**Exercise**
Below is a set of records. Repeat them verbatim without the pictures.

[Extracted data entries]
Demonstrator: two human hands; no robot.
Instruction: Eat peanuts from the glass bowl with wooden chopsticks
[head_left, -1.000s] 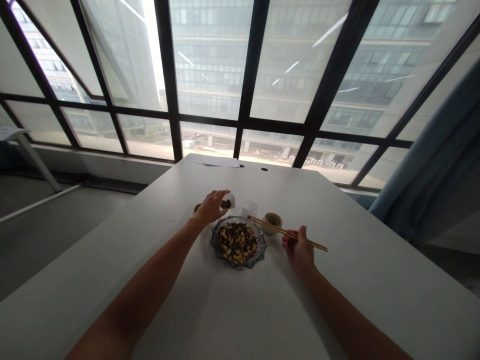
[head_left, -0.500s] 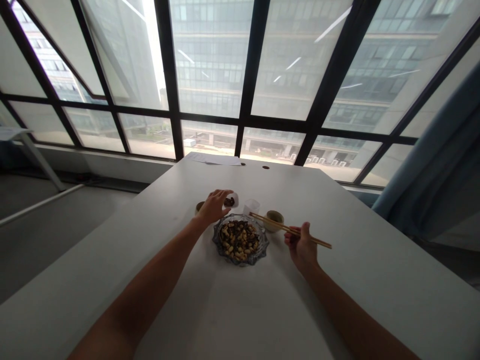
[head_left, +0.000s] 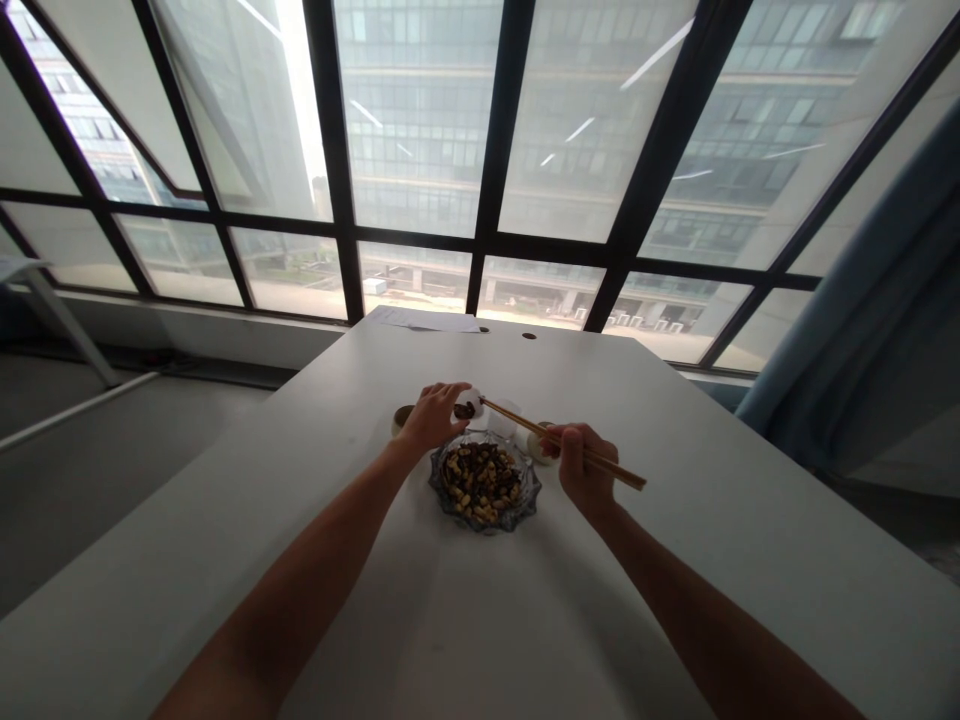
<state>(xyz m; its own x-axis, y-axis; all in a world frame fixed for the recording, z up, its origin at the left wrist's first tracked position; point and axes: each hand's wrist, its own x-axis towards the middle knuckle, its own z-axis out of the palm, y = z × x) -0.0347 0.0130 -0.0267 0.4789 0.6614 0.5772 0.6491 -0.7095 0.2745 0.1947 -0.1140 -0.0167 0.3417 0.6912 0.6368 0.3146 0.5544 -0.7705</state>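
Observation:
My left hand (head_left: 437, 415) is closed round a small white cup (head_left: 475, 400), tilted so that its mouth faces me, with dark pieces inside. In my right hand (head_left: 589, 468) is a pair of chopsticks (head_left: 517, 419), their tips at the mouth of the cup. Just below, a scalloped glass bowl (head_left: 529, 498) holds a mix of peanuts (head_left: 480, 490) and dark pieces. Behind the chopsticks stands a clear plastic cup (head_left: 504, 418). A greenish cup (head_left: 539, 446) is partly covered by my right hand, and another greenish cup (head_left: 400, 416) by my left.
Everything stands on a white table (head_left: 450, 620). Sheets of paper (head_left: 427, 320) lie at its far edge, near a dark round hole (head_left: 529, 336). Beyond are large windows with black frames, and a blue curtain (head_left: 847, 310) hangs at the right.
My right hand has moved left and the chopstick tips have gone from above the clear cup to the mouth of the white cup. My left hand still holds the tilted cup.

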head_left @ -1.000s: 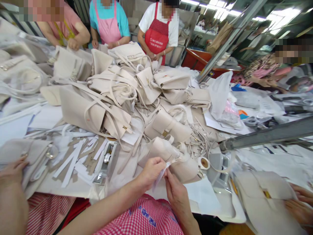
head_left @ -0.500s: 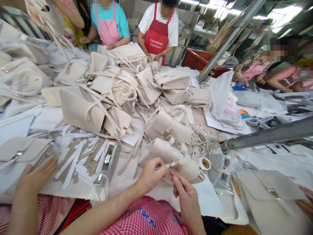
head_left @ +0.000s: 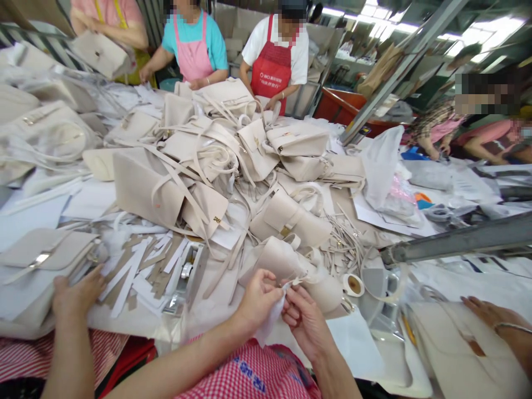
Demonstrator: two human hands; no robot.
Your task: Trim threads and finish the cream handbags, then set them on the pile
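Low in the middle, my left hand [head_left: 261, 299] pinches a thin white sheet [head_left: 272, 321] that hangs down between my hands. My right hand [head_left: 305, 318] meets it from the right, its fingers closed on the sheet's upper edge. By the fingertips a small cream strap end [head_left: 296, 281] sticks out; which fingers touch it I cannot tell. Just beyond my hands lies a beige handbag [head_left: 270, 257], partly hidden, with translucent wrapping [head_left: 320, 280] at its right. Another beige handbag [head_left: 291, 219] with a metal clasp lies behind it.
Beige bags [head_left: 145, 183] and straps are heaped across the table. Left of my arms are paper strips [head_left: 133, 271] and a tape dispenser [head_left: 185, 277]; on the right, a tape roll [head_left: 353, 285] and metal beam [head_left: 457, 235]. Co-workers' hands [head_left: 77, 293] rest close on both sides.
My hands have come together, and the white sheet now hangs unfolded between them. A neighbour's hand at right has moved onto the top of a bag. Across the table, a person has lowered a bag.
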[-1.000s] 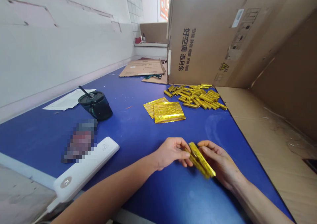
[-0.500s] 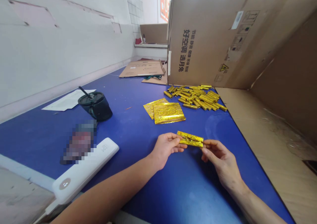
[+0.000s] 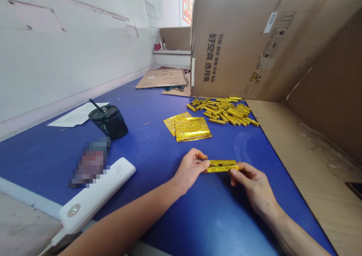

**Task result**
Demonstrator: two human hands; no robot.
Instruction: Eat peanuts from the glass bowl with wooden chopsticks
[head_left, -1.000s] 
[head_left, -0.500s] 
[head_left, +0.000s] 
<state>(xyz m; its own x-axis, y-axis; all in a world frame fixed for the recording, z up, its origin at the left wrist's first tracked position; point and axes: each hand's wrist, its own x-axis towards the middle knuckle, its own z-axis out of the palm, y = z × x) -0.0347 0.0130 -0.0267 0.4789 0.6614 0.5772 0.6491 -0.7095 0.2745 0.1947 -0.1140 -0.0167 0.3417 0.6912 0.6368 0.3146 0.5544 -0.7705</state>
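Observation:
My left hand (head_left: 437, 415) is closed round a small white cup (head_left: 475, 400), tilted so that its mouth faces me, with dark pieces inside. In my right hand (head_left: 589, 468) is a pair of chopsticks (head_left: 517, 419), their tips at the mouth of the cup. Just below, a scalloped glass bowl (head_left: 529, 498) holds a mix of peanuts (head_left: 480, 490) and dark pieces. Behind the chopsticks stands a clear plastic cup (head_left: 504, 418). A greenish cup (head_left: 539, 446) is partly covered by my right hand, and another greenish cup (head_left: 400, 416) by my left.
Everything stands on a white table (head_left: 450, 620). Sheets of paper (head_left: 427, 320) lie at its far edge, near a dark round hole (head_left: 529, 336). Beyond are large windows with black frames, and a blue curtain (head_left: 847, 310) hangs at the right.
My right hand has moved left and the chopstick tips have gone from above the clear cup to the mouth of the white cup. My left hand still holds the tilted cup.
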
head_left @ -1.000s: 
head_left @ -0.500s: 
head_left @ +0.000s: 
Demonstrator: two human hands; no robot.
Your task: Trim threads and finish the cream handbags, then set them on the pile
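Low in the middle, my left hand [head_left: 261, 299] pinches a thin white sheet [head_left: 272, 321] that hangs down between my hands. My right hand [head_left: 305, 318] meets it from the right, its fingers closed on the sheet's upper edge. By the fingertips a small cream strap end [head_left: 296, 281] sticks out; which fingers touch it I cannot tell. Just beyond my hands lies a beige handbag [head_left: 270, 257], partly hidden, with translucent wrapping [head_left: 320, 280] at its right. Another beige handbag [head_left: 291, 219] with a metal clasp lies behind it.
Beige bags [head_left: 145, 183] and straps are heaped across the table. Left of my arms are paper strips [head_left: 133, 271] and a tape dispenser [head_left: 185, 277]; on the right, a tape roll [head_left: 353, 285] and metal beam [head_left: 457, 235]. Co-workers' hands [head_left: 77, 293] rest close on both sides.
My hands have come together, and the white sheet now hangs unfolded between them. A neighbour's hand at right has moved onto the top of a bag. Across the table, a person has lowered a bag.
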[-1.000s] 
[-0.500s] 
[+0.000s] 

This completes the answer to the exercise.